Outro destaque foi a parceria entre a Fundação, a Universidade, o Hospital e as
famílias. Essa parceria pode ser entendida como mais um recurso para o processo
de consolidação da rede de serviços de saúde, além de disponibilizar
contribuições que possam subsidiar o cenário da saúde, no processo de
entendimento dessa nova epidemia.
Considerando-se,
conforme já mencionado, que as crianças com microcefalia
necessitam de
estimulação precoce e detecção o mais
rápido possível das alterações visando otimizar os resultados de intervenções que se façam
necessárias [8], as visitas domiciliares abrangeram esse objetivo, pois foram
capazes de incluir precocemente as crianças com microcefalia ao ambulatório
multiprofissional especializado, que tornou-se um dos primeiros na Bahia, a fim
de iniciarem imediatamente seu processo de reabilitação.

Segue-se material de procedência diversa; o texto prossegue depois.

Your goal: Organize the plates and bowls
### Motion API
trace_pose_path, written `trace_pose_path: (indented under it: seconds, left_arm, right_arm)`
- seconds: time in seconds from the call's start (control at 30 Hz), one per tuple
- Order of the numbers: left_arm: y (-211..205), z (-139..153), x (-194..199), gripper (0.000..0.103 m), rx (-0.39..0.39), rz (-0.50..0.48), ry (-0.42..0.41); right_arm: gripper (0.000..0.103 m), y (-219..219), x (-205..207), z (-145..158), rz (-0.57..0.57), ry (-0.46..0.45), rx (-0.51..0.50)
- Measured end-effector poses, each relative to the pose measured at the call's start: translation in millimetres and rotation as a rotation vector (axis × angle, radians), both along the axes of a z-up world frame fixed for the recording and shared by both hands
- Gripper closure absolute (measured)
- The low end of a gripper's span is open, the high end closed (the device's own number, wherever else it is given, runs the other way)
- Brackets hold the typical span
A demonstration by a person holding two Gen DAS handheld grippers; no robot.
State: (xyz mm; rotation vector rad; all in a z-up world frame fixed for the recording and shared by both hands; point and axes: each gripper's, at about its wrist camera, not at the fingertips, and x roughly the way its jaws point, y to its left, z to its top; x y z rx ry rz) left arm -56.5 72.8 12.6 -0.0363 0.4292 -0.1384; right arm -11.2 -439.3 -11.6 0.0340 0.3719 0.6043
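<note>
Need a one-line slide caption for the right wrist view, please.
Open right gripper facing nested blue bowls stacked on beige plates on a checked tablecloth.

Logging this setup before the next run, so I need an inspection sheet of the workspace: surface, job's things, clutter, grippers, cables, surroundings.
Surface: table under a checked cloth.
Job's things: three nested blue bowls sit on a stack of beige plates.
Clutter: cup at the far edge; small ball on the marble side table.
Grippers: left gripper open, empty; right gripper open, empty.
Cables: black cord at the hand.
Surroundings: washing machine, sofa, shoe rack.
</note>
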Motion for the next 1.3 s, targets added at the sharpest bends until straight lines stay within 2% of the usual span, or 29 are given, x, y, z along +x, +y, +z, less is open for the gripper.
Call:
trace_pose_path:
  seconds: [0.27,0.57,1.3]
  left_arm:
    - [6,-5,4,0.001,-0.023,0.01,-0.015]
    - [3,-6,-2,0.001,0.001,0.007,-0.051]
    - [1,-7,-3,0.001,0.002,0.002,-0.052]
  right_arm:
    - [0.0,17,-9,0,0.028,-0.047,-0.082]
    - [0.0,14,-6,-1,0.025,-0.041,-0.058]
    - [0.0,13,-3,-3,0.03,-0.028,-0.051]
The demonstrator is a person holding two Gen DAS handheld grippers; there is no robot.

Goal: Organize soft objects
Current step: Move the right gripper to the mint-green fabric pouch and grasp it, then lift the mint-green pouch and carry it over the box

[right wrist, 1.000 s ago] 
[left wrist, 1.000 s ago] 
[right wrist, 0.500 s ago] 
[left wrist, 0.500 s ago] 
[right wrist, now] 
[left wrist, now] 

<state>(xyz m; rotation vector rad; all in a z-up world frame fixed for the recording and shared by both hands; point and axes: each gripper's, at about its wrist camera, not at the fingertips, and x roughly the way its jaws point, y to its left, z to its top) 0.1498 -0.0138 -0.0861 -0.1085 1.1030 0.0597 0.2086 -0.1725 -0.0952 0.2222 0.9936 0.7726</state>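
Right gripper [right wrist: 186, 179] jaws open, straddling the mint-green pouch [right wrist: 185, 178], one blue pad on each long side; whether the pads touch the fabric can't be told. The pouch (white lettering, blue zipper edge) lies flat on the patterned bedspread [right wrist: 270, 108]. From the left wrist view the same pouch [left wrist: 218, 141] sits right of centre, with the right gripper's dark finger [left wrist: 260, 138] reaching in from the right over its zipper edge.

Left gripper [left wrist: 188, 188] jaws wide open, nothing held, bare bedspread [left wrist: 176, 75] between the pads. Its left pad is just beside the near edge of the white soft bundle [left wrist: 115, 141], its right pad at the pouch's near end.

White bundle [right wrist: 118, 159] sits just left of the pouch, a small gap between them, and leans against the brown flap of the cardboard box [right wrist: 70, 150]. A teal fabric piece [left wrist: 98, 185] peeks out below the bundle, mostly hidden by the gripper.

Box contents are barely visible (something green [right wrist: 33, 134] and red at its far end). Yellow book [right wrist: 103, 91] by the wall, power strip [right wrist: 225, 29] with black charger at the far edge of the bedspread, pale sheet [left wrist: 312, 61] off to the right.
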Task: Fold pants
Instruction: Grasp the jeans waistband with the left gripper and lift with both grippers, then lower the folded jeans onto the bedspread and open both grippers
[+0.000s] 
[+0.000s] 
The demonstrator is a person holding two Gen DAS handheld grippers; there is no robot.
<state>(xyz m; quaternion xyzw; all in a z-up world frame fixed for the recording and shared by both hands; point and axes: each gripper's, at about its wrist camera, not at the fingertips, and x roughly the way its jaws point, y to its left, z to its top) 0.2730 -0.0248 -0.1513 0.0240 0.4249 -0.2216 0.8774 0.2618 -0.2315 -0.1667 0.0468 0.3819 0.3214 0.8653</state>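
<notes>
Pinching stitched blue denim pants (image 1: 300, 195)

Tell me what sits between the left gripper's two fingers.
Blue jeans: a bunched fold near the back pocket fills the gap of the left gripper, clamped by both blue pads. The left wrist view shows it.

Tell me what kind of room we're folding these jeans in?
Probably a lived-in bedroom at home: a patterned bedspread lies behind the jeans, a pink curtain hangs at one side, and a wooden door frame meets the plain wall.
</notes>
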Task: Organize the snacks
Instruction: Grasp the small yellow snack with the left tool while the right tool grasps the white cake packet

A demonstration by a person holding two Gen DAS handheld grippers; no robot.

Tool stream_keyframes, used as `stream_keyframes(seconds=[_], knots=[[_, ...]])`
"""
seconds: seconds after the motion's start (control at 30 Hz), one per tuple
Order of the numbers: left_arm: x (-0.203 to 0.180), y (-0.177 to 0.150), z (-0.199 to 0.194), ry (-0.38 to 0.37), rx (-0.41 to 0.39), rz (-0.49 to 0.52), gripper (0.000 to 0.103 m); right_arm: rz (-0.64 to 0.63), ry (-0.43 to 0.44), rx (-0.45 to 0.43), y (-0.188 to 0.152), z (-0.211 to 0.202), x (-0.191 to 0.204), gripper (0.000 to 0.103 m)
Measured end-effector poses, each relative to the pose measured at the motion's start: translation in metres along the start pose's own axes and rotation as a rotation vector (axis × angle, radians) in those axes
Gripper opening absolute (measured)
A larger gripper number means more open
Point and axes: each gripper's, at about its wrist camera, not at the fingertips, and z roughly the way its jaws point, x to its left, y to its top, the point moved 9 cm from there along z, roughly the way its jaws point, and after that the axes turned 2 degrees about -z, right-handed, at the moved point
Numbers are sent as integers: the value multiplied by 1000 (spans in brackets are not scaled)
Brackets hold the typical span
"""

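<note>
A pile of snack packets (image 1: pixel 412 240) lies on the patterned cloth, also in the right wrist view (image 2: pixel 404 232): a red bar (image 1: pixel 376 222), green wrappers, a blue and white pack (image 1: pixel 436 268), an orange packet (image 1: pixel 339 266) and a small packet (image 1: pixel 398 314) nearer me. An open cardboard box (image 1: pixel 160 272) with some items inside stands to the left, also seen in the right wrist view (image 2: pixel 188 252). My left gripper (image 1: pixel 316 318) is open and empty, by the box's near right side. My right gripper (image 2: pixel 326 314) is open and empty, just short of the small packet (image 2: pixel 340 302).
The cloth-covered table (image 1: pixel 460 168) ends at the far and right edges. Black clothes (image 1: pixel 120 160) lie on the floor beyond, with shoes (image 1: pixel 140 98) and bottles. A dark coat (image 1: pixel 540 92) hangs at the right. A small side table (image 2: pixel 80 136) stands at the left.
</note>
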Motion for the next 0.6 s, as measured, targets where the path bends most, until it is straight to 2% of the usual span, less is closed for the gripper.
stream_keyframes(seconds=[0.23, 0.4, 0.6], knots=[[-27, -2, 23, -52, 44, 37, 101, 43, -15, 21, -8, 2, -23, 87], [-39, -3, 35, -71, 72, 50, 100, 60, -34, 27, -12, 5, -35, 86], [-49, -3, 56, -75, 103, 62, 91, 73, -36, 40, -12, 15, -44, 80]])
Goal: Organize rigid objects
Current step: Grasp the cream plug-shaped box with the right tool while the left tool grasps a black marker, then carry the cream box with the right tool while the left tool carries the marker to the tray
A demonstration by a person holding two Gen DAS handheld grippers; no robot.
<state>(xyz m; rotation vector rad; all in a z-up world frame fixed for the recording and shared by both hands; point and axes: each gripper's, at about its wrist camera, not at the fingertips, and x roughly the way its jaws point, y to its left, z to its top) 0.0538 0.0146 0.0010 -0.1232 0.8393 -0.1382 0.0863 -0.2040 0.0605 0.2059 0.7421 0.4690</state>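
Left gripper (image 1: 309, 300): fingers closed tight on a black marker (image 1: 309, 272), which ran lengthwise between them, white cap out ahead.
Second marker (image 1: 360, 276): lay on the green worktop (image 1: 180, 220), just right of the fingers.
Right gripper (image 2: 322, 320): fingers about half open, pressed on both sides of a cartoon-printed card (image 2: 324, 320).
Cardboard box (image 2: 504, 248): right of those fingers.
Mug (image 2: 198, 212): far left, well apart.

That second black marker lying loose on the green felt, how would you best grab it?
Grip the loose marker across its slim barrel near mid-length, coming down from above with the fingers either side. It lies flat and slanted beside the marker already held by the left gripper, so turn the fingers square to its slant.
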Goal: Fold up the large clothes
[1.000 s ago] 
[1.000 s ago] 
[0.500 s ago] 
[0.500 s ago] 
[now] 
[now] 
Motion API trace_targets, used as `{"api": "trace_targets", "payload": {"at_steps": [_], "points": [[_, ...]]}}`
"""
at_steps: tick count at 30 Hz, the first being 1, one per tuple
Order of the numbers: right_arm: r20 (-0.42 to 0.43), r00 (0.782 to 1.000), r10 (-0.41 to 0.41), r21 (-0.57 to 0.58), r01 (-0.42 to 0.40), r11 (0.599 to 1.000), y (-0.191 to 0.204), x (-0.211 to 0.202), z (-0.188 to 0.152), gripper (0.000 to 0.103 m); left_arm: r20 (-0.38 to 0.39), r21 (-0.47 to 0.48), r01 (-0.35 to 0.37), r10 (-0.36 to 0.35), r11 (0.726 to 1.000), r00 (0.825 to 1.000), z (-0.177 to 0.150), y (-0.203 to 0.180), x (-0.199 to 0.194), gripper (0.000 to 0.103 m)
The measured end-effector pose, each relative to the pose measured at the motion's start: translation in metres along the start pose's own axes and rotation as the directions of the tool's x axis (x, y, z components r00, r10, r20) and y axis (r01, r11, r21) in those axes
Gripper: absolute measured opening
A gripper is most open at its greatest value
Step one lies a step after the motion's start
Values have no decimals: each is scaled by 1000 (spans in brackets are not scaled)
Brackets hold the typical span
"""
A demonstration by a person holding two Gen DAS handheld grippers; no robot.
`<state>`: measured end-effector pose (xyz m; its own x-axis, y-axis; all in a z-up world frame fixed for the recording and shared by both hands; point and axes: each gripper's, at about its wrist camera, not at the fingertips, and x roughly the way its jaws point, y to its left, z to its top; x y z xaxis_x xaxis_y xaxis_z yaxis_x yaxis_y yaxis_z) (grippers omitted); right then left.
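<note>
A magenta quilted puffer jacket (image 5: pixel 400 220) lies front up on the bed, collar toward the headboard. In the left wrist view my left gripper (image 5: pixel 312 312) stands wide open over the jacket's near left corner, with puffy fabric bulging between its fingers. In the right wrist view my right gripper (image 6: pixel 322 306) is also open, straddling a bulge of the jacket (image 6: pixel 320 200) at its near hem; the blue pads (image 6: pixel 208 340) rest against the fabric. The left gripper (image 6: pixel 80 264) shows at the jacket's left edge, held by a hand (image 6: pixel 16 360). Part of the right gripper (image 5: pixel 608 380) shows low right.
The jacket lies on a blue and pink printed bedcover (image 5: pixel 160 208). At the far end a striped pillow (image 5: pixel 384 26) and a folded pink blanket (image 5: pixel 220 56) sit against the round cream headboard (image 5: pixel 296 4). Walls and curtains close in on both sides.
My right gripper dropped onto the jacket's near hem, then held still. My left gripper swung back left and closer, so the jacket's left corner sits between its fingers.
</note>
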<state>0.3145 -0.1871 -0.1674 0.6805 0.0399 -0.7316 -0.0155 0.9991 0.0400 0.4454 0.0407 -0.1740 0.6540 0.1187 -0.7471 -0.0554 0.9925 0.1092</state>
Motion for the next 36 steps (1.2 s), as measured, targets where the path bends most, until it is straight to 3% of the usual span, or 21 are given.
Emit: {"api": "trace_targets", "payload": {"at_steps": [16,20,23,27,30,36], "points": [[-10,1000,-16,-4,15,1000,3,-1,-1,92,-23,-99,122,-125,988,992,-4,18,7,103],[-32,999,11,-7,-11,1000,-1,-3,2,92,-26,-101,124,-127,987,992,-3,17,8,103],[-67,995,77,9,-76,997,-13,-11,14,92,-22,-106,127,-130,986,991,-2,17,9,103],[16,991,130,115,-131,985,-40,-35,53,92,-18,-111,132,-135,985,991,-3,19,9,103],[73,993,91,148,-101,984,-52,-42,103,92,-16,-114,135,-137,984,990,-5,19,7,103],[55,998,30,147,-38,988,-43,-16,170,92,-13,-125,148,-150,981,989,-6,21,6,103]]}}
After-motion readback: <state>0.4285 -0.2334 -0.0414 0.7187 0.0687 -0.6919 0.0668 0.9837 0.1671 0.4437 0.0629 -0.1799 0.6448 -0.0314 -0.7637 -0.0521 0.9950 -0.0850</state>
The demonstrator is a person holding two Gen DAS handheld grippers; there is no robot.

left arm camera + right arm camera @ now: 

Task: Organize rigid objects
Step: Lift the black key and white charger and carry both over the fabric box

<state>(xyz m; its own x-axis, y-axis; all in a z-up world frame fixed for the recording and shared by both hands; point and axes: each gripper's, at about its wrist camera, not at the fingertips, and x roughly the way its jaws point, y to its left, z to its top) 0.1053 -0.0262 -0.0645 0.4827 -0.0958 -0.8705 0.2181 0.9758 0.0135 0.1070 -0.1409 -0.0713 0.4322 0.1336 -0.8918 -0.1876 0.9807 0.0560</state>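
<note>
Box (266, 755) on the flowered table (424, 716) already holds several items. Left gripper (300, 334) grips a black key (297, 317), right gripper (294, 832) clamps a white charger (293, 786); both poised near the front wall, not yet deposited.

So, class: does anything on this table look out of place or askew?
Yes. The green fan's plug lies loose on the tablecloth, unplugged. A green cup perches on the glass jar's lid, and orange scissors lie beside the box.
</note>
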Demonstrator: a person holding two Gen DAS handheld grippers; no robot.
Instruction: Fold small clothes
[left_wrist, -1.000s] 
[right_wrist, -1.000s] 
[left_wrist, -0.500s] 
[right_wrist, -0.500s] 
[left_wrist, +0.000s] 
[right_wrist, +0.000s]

E desta forma
aumentando sua expectativa e qualidade de vida, além de prestar apoio social e
emocional às famílias.
A experiência das
visitas domiciliares nos mostrou a relevância de identificar os casos de
nascidos com microcefalia e outras alterações congênitas, pesquisar e
aprofundar o conhecimento acerca do cuidado à saúde dessas crianças e possíveis
alterações no seu crescimento e/ou desenvolvimento. Mas, torna-se necessário,
diante dos impactos sociais para essas famílias, repensar e retomar a intersetorialidade
enquanto estratégia de enfrentamento na
prevenção da problemática, visto que a
saúde tem como fatores determinantes e
condicionantes, entre outros, a alimentação, a moradia, o
saneamento básico, o
meio ambiente, o trabalho, a renda, a educação, o
transporte, o lazer e o
acesso aos bens e serviços essenciais; os níveis de
saúde da população
expressam a organização social e econômica do
País. O Estado deve não apenas
garantir serviços públicos de promoção,
proteção e recuperação da saúde, mas
adotar políticas econômicas e sociais que melhorem as
condições de vida da
população, evitando, assim, o risco de adoecer.